Rationale and Objectives

This study aimed to characterize associations between availability of imaging services and intensity of teaching among US hospitals.

Materials and Methods

Using the American Hospital Association Annual Survey Database, we studied information regarding the availability of imaging services at general hospitals nationwide in 2007 (4102 hospitals) and in 2012 (3876). Teaching intensity was categorized as Council of Teaching Hospitals (COTH) member, non-COTH teaching hospital (non-COTH member with affiliated medical school and/or residency), and nonteaching hospital. Availability in hospitals of reported basic and advanced imaging modalities, as well as beds, number of employed physicians, and case mix index, was analyzed. Univariable and multivariable trends were assessed.

Results

All 15 assessed modalities showed significant increases in availability with increasing hospital teaching intensity ( P < 0.001). Modalities showing the largest differences between COTH and nonteaching hospitals in 2012 were image-guided radiation therapy (78% vs. 14%), positron emission tomography/computed tomography (74% vs. 17%), and single-photon emission computed tomography (88% vs. 35%). The gap between COTH and nonteaching hospitals increased from 43% in 2007 to 57% in 2012 for positron emission tomography/computed tomography, and from 34% to 48% for virtual colonoscopy. COTH status was a significant predictor, independent of beds and employed physicians, for 10 modalities ( P < 0.001–0.038). Greater case mix index was significantly associated with availability of advanced, although not basic, modalities.

Conclusions

Availability of imaging services increased with greater hospital teaching intensity. Differences were most pronounced and sustained over time for advanced modalities. Our findings reflect the greater advanced imaging resources necessary to support the complexity of care rendered at teaching hospitals. This differential must be considered when exploring adjustments to teaching hospitals’ funding levels.

Introduction

Robust graduate medical education (GME) is vital in ensuring a future supply of well-trained physicians. However, GME is a costly process. Training programs entail considerable direct costs, such as the salaries and benefits of residents and their supervising faculty, as well as the administrative and overhead costs of operating an accredited training program. In addition, teaching hospitals face greater costs relating to offering more advanced and specialized services, as well as caring for a greater fraction of sicker, more complex, and uninsured patients .

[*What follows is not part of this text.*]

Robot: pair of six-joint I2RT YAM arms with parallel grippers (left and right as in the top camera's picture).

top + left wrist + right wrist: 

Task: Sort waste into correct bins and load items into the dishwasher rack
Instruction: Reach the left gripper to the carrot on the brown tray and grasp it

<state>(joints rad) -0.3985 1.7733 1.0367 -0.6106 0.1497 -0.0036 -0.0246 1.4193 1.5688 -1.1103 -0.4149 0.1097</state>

GME is largely funded by the Medicare program , which provides teaching hospitals with both a direct GME payment to cover teaching costs as well as an indirect medical education (IME) payment to cover teaching hospitals’ greater overall cost of patient care . Concerns regarding the solvency of the Medicare program have driven continual efforts to curtail Medicare’s GME funding . For instance, the Balanced Budget Act in 1997 capped the number of nationally funded GME positions and substantially reduced the IME add-on percentage . MedPAC, the National Commission on Fiscal Responsibility and Reform, the Congressional Budget Office, as well as several recent annual White House budgets have all called for further large reductions in Medicare’s GME funding, typically targeting IME payments . Some policymakers have even suggested that Medicare cease funding GME altogether .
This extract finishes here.